▸ **What is expected**
Return the records word for word. Pictures do not belong in the copy.

▼

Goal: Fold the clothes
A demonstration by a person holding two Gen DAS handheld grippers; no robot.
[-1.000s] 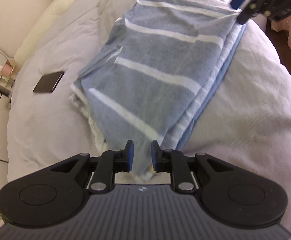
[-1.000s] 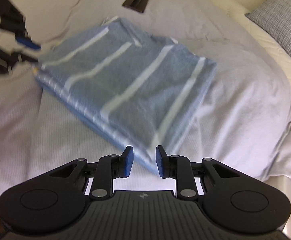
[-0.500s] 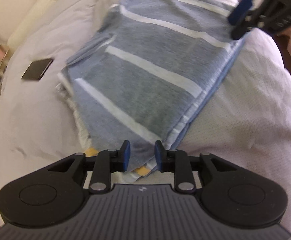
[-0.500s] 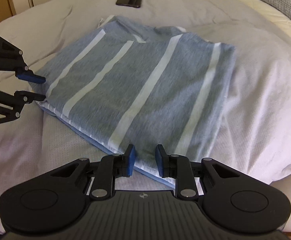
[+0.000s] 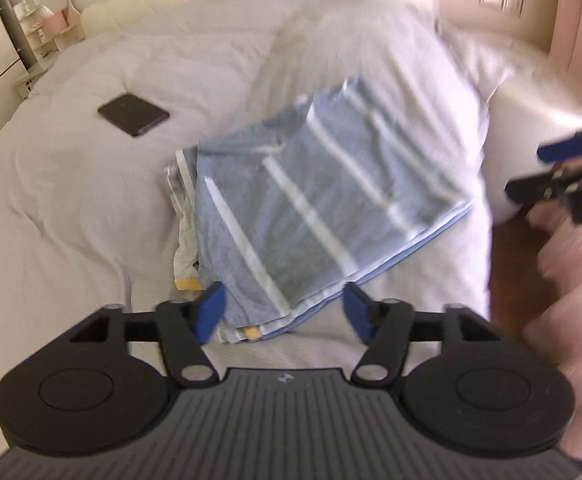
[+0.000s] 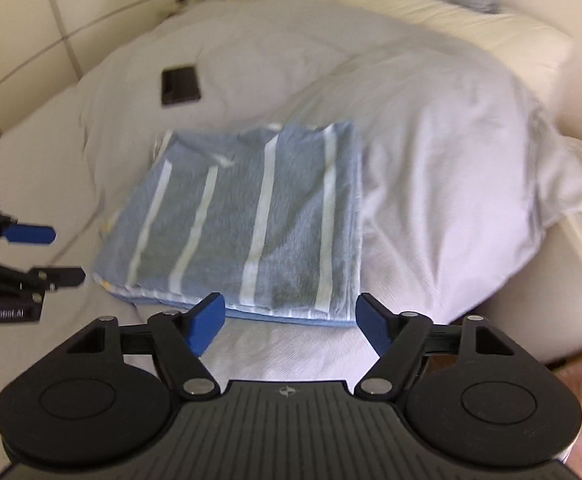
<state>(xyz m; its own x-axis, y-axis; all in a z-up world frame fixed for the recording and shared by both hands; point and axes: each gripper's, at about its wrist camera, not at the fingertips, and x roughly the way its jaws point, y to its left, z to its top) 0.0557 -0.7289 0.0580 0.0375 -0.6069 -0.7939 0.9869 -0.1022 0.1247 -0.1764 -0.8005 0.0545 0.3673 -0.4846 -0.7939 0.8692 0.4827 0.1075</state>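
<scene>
L gripper (image 5: 283, 312): jaws wide, just been opening, nothing between pads, clear above near corner of folded blue white-striped garment (image 5: 319, 200). R gripper (image 6: 291, 320): same, jaws wide after just opening, empty, above garment's near edge, no contact seen. Garment flat and folded on white duvet (image 6: 431, 152) mid-bed, layers stacked w/ pale edges showing at one side; dark phone (image 5: 133, 114) on duvet, well apart; frames blurred.

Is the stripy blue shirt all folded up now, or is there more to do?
Looks mostly done: the striped blue garment lies in a flat folded stack on the white duvet. Nothing is in hand: the left gripper and right gripper have just been opening and are empty. Left: maybe tucking the pale edges sticking out.
</scene>
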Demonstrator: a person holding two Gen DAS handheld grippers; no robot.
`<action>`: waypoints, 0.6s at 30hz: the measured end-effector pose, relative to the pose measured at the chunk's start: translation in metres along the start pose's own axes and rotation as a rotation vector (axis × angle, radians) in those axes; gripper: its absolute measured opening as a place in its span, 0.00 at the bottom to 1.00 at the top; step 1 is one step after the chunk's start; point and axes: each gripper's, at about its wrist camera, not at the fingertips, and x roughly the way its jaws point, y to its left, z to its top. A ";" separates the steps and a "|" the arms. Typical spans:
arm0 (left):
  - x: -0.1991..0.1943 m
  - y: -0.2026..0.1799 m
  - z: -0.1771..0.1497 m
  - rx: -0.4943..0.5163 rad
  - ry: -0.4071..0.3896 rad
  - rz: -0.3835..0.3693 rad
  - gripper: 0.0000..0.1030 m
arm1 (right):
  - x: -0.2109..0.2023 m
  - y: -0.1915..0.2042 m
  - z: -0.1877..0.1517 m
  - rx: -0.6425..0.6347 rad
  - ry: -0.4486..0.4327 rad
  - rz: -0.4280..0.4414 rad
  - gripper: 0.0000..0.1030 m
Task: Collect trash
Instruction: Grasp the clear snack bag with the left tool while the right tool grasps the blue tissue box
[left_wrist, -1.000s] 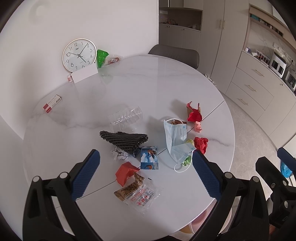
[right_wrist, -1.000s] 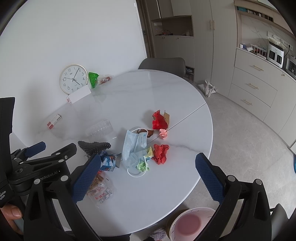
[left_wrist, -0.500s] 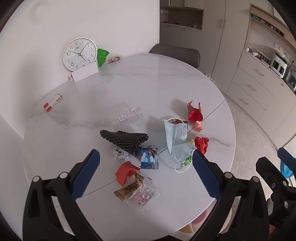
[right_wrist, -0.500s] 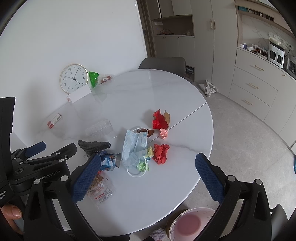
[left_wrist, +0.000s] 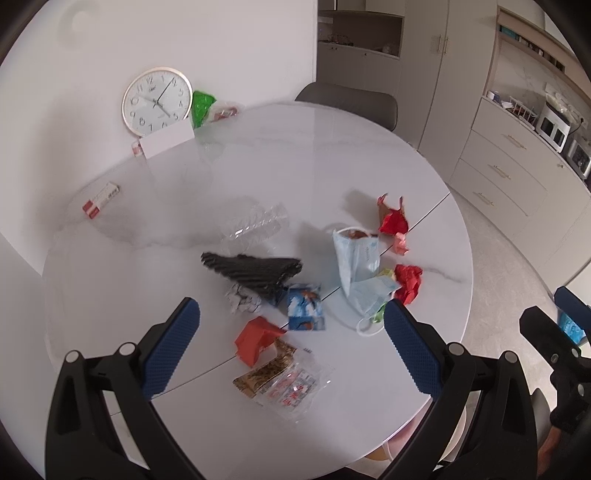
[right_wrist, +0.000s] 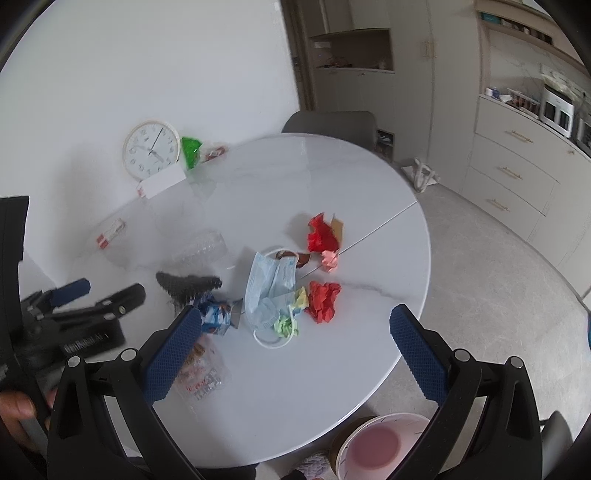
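Trash lies scattered on a round white marble table (left_wrist: 332, 155). There is a blue face mask (left_wrist: 356, 258) (right_wrist: 271, 280), crumpled red paper (left_wrist: 408, 282) (right_wrist: 324, 301), a red wrapper (left_wrist: 392, 219) (right_wrist: 321, 232), a black ribbed piece (left_wrist: 255, 271), a blue snack packet (left_wrist: 304, 306), a red folded paper (left_wrist: 256, 339), a clear snack bag (left_wrist: 284, 384) and a crushed clear bottle (left_wrist: 255, 227). My left gripper (left_wrist: 291, 347) is open and empty above the near trash. My right gripper (right_wrist: 295, 347) is open and empty above the table's front. A pink-lined bin (right_wrist: 376, 446) stands below the table edge.
A wall clock (left_wrist: 157, 99), a white card (left_wrist: 168, 142) and a green bag (left_wrist: 201, 107) stand at the table's far left. A small red-and-white box (left_wrist: 101, 199) lies at the left edge. A grey chair (left_wrist: 347, 103) is behind the table. Cabinets (left_wrist: 517, 173) line the right.
Both grippers have shifted slightly and the views are a little blurred. The left gripper has moved further left in the right wrist view. Nothing on the table has moved.
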 end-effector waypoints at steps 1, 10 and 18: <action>0.004 0.006 -0.003 -0.002 0.010 0.000 0.93 | 0.006 0.001 -0.005 -0.016 0.015 0.009 0.98; 0.033 0.077 -0.041 -0.029 0.113 0.061 0.93 | 0.072 0.035 -0.060 -0.114 0.192 0.151 0.98; 0.086 0.069 -0.063 0.141 0.210 -0.106 0.93 | 0.093 0.052 -0.074 -0.119 0.282 0.138 0.98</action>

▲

▸ **Written solution**
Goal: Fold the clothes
A demonstration by a person holding two Gen DAS handheld grippers; no robot.
[-1.000s] 
[-1.000s] 
[-0.500s] 
[-0.500s] 
[+0.000s] 
[+0.000s] 
<state>(xyz m; its own x-axis, y-axis; all in a z-up world frame fixed for the recording and shared by both hands; point and axes: each gripper's, at about its wrist camera, not at the fingertips, and x roughly the way its jaws point, y to its left, z to its top) 0.0557 -0.7289 0.0580 0.0375 -0.6069 -0.7939 0.9869 -0.1022 0.1247 -0.1764 -0.8005 0.0545 0.3673 -0.4846 -0.7939 0.8692 0.4827 0.1075</state>
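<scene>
L gripper (image 5: 283, 312): jaws wide, just been opening, nothing between pads, clear above near corner of folded blue white-striped garment (image 5: 319, 200). R gripper (image 6: 291, 320): same, jaws wide after just opening, empty, above garment's near edge, no contact seen. Garment flat and folded on white duvet (image 6: 431, 152) mid-bed, layers stacked w/ pale edges showing at one side; dark phone (image 5: 133, 114) on duvet, well apart; frames blurred.

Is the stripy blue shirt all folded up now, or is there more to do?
Looks mostly done: the striped blue garment lies in a flat folded stack on the white duvet. Nothing is in hand: the left gripper and right gripper have just been opening and are empty. Left: maybe tucking the pale edges sticking out.
</scene>
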Demonstrator: a person holding two Gen DAS handheld grippers; no robot.
`<action>`: waypoints, 0.6s at 30hz: the measured end-effector pose, relative to the pose measured at the chunk's start: translation in metres along the start pose's own axes and rotation as a rotation vector (axis × angle, radians) in those axes; gripper: its absolute measured opening as a place in its span, 0.00 at the bottom to 1.00 at the top; step 1 is one step after the chunk's start; point and axes: each gripper's, at about its wrist camera, not at the fingertips, and x roughly the way its jaws point, y to its left, z to its top. A ";" separates the steps and a "|" the arms. Typical spans:
arm0 (left):
  - x: -0.1991..0.1943 m
  - y: -0.2026..0.1799 m
  - z: -0.1771..0.1497 m
  - rx: -0.4943..0.5163 rad
  - ry: -0.4071..0.3896 rad
  - rz: -0.3835..0.3693 rad
  - gripper: 0.0000..0.1030 m
arm1 (right):
  - x: -0.2109..0.2023 m
  - y: -0.1915..0.2042 m
  - z: -0.1877..0.1517 m
  - rx: -0.6425..0.6347 rad
  - ry: -0.4486..0.4327 rad
  - rz: -0.4280..0.4414 rad
  - gripper: 0.0000..0.1030 m
Task: Collect trash
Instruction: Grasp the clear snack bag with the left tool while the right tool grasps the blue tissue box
[left_wrist, -1.000s] 
[right_wrist, -1.000s] 
[left_wrist, -0.500s] 
[right_wrist, -0.500s] 
[left_wrist, +0.000s] 
[right_wrist, +0.000s] 
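Trash lies scattered on a round white marble table (left_wrist: 332, 155). There is a blue face mask (left_wrist: 356, 258) (right_wrist: 271, 280), crumpled red paper (left_wrist: 408, 282) (right_wrist: 324, 301), a red wrapper (left_wrist: 392, 219) (right_wrist: 321, 232), a black ribbed piece (left_wrist: 255, 271), a blue snack packet (left_wrist: 304, 306), a red folded paper (left_wrist: 256, 339), a clear snack bag (left_wrist: 284, 384) and a crushed clear bottle (left_wrist: 255, 227). My left gripper (left_wrist: 291, 347) is open and empty above the near trash. My right gripper (right_wrist: 295, 347) is open and empty above the table's front. A pink-lined bin (right_wrist: 376, 446) stands below the table edge.
A wall clock (left_wrist: 157, 99), a white card (left_wrist: 168, 142) and a green bag (left_wrist: 201, 107) stand at the table's far left. A small red-and-white box (left_wrist: 101, 199) lies at the left edge. A grey chair (left_wrist: 347, 103) is behind the table. Cabinets (left_wrist: 517, 173) line the right.
Both grippers have shifted slightly and the views are a little blurred. The left gripper has moved further left in the right wrist view. Nothing on the table has moved.
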 end-effector waypoints at steps 1, 10 and 18: <action>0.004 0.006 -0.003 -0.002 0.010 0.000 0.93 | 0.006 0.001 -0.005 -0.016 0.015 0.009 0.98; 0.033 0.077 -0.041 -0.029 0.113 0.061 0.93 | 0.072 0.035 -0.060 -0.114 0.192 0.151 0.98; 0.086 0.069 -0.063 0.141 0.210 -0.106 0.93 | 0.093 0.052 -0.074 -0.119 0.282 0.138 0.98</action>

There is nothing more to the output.